Aerial photographs of the tundra in northwest Alaska. The upper images were taken within the study area in 2016 and show the tundra region. The images below are from a similar tundra at Hotham Inlet in 2015 (bottom left) and 2011 (bottom right) and show beaver dams in a drained lake basin outlet or along a pearl stream. Photos: Jones et al. 2020

Several different factors explain why the beavers migrated to a region they wouldn’t normally call their home, Nitze says. One of them is climate change, which changes the typical treeless tundra.

“We see an increase in vegetation. There are more shrubs, so everything the beavers need to build their dams or as food is there,” he said. In addition, the lakes that used to be frozen now offer better conditions for beavers, as they have a thinner seasonal ice sheet in winter.

Since the tundra is not the usual habitat of the beavers, they also do not have to fear predators or competition for resources. Moreover, the animals are now better protected by federal law and are hunted far less by humans than they used to be.

With climate change, the originally treeless tundra has already changed so that beavers find sufficient food and building materials. Photo: Ken Tape, Geophysical Institute, University of Alaska Fairbanks

The authors assume that the beavers are acting in similar ways in Canada and Siberia. “In Canada, for example, the gains are probably even greater,” says Nitze. Each additional lake thaws the permafrost on its shores and at its bottom.

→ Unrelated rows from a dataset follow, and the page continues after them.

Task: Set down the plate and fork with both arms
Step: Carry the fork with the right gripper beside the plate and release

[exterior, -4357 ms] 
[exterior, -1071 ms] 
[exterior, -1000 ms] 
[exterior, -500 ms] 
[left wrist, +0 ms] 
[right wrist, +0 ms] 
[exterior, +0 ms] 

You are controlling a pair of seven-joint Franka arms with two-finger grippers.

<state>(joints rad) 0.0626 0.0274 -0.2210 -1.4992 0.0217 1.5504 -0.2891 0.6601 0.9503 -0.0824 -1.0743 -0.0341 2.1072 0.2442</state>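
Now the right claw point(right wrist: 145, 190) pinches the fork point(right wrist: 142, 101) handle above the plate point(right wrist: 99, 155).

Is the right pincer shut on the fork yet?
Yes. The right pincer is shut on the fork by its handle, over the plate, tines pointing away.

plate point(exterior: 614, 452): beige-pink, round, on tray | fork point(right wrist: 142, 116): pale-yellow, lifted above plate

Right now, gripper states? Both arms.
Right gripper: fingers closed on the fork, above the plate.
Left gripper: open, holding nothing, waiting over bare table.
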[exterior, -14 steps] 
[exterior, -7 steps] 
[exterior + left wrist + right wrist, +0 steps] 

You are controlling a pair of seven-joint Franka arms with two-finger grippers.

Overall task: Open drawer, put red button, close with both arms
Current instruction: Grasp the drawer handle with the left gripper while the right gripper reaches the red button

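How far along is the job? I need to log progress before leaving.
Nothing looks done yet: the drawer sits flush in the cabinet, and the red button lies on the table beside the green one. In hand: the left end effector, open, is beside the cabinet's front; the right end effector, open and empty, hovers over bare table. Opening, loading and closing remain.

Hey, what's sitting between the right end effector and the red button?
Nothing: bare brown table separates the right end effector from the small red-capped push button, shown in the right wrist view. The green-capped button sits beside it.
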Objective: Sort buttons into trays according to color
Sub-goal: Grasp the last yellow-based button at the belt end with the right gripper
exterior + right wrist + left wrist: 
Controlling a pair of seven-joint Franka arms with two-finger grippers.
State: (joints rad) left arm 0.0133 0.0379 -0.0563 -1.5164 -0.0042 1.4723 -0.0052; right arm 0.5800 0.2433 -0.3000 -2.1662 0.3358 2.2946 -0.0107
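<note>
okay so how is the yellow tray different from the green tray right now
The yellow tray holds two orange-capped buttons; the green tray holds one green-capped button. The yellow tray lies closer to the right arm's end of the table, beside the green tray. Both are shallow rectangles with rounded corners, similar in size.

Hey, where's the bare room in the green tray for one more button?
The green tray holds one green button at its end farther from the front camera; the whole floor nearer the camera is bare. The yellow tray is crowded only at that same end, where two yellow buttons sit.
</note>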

The frozen soil can theoretically recover when the beaver dams break. But no one knows if it will be cold enough for it.

According to Nitze, there are many people trying to quantify methane and CO2 emissions from lakes in the Arctic, but not yet specifically from beaver lakes. “This is a very new topic and something that we have uncovered in recent years. Beavers can have a very significant impact on these landscapes, so there is no real quantification for these lakes yet, but that will happen in the future.”